From the records below, copy each line in which the string "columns" occurs.

_DATASET ENTRIES_
****

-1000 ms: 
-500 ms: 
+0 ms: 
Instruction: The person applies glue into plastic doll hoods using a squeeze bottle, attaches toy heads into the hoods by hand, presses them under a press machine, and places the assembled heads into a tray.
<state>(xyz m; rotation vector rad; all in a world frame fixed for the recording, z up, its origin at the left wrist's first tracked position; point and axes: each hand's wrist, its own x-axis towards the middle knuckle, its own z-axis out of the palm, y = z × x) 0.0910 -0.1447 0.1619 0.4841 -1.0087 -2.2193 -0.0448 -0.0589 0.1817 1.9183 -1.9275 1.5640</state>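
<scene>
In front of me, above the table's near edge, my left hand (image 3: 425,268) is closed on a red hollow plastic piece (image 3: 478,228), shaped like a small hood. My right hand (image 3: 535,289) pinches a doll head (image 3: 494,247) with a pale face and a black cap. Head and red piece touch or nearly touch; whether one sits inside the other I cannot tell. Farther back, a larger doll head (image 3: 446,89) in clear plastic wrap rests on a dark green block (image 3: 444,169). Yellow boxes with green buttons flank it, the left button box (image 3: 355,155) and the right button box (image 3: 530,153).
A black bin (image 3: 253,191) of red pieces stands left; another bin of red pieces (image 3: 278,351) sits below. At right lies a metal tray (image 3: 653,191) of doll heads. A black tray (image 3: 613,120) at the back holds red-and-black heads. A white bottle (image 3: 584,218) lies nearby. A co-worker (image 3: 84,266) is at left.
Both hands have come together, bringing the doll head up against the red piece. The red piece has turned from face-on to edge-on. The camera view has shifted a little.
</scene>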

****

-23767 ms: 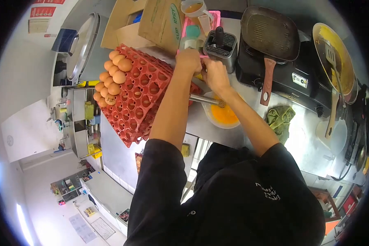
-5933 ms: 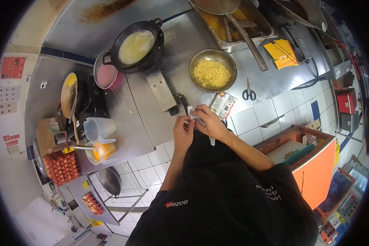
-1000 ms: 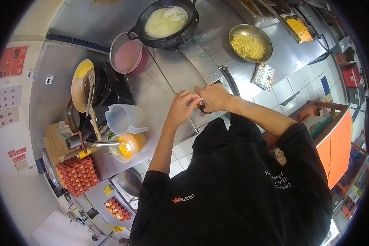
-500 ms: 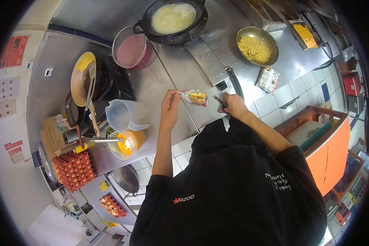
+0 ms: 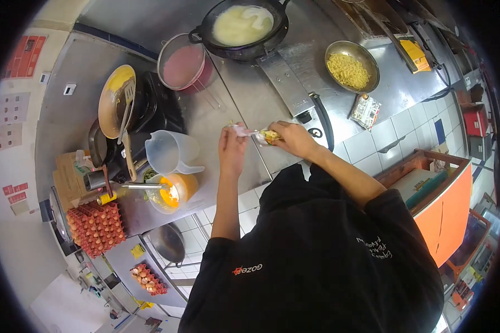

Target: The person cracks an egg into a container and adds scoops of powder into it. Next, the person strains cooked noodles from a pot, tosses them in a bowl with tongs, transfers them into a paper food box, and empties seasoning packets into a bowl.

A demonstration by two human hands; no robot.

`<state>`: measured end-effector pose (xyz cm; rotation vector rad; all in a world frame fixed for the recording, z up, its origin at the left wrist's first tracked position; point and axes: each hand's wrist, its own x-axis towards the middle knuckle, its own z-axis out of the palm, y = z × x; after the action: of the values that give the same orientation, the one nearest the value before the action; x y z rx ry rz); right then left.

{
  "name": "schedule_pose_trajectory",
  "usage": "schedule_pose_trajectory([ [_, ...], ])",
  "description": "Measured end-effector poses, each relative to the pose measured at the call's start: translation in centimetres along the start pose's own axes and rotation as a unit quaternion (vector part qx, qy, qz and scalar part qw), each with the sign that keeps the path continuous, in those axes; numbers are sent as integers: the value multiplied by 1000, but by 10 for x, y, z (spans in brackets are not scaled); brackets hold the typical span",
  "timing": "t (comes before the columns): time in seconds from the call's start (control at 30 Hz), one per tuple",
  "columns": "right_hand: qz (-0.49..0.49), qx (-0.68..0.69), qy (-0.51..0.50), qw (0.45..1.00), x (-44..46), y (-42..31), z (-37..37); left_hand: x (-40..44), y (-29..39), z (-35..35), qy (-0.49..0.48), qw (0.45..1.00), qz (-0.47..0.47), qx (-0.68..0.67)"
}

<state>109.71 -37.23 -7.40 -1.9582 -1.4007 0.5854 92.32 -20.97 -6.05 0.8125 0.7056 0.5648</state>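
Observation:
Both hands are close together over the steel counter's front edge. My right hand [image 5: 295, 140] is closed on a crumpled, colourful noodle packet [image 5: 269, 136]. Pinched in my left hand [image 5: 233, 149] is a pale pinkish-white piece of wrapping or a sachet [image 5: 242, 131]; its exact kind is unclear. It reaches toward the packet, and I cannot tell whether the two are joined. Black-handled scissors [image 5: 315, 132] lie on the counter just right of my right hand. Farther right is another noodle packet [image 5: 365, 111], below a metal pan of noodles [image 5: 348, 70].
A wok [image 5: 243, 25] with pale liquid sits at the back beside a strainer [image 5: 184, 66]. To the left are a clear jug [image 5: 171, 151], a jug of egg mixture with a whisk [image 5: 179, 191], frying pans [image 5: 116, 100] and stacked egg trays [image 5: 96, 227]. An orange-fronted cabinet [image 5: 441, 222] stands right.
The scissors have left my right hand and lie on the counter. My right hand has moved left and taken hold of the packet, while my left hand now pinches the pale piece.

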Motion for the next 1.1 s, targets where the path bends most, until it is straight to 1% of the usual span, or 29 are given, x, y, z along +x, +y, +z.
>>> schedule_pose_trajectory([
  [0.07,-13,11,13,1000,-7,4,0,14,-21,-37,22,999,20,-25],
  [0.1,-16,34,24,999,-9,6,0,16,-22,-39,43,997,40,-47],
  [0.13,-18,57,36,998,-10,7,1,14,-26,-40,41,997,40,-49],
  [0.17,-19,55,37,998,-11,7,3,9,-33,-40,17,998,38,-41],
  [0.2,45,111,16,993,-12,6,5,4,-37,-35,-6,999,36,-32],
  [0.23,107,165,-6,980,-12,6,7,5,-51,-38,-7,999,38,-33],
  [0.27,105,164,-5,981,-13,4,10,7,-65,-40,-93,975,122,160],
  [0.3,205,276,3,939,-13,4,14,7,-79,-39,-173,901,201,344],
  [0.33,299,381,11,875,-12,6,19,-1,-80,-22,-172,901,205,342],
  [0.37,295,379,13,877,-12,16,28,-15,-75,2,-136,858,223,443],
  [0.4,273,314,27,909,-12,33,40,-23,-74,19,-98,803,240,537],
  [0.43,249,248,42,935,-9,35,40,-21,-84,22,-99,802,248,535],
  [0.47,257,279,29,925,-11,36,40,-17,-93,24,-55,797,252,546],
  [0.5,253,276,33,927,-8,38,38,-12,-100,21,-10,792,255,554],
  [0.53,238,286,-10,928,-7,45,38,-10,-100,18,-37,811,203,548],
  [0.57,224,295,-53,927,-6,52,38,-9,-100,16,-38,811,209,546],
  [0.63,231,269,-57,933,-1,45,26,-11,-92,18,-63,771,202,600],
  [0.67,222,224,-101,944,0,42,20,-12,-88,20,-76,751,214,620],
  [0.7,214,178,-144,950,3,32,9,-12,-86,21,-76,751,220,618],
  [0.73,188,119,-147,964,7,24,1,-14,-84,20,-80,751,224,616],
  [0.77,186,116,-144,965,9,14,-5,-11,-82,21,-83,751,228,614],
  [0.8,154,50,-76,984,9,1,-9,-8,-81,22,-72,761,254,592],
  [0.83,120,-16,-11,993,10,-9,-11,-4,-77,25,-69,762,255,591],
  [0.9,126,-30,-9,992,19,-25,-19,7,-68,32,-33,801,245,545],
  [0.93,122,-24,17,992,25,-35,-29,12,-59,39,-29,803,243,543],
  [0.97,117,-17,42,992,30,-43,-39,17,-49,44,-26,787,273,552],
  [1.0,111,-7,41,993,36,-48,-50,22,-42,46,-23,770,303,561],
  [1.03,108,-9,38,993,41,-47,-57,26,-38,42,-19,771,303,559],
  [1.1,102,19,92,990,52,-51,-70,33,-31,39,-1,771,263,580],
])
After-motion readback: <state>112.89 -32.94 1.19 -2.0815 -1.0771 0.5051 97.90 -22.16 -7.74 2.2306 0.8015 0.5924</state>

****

_PROBLEM SOLUTION_
  "timing": "t (comes before the columns): time in seconds from the call's start (control at 30 Hz), one per tuple",
  "columns": "right_hand: qz (-0.49..0.49), qx (-0.68..0.69), qy (-0.51..0.50), qw (0.45..1.00), x (-44..46), y (-42..31), z (-37..37); left_hand: x (-40..44), y (-29..39), z (-35..35), qy (-0.49..0.48), qw (0.45..1.00), qz (-0.47..0.47), qx (-0.68..0.67)"

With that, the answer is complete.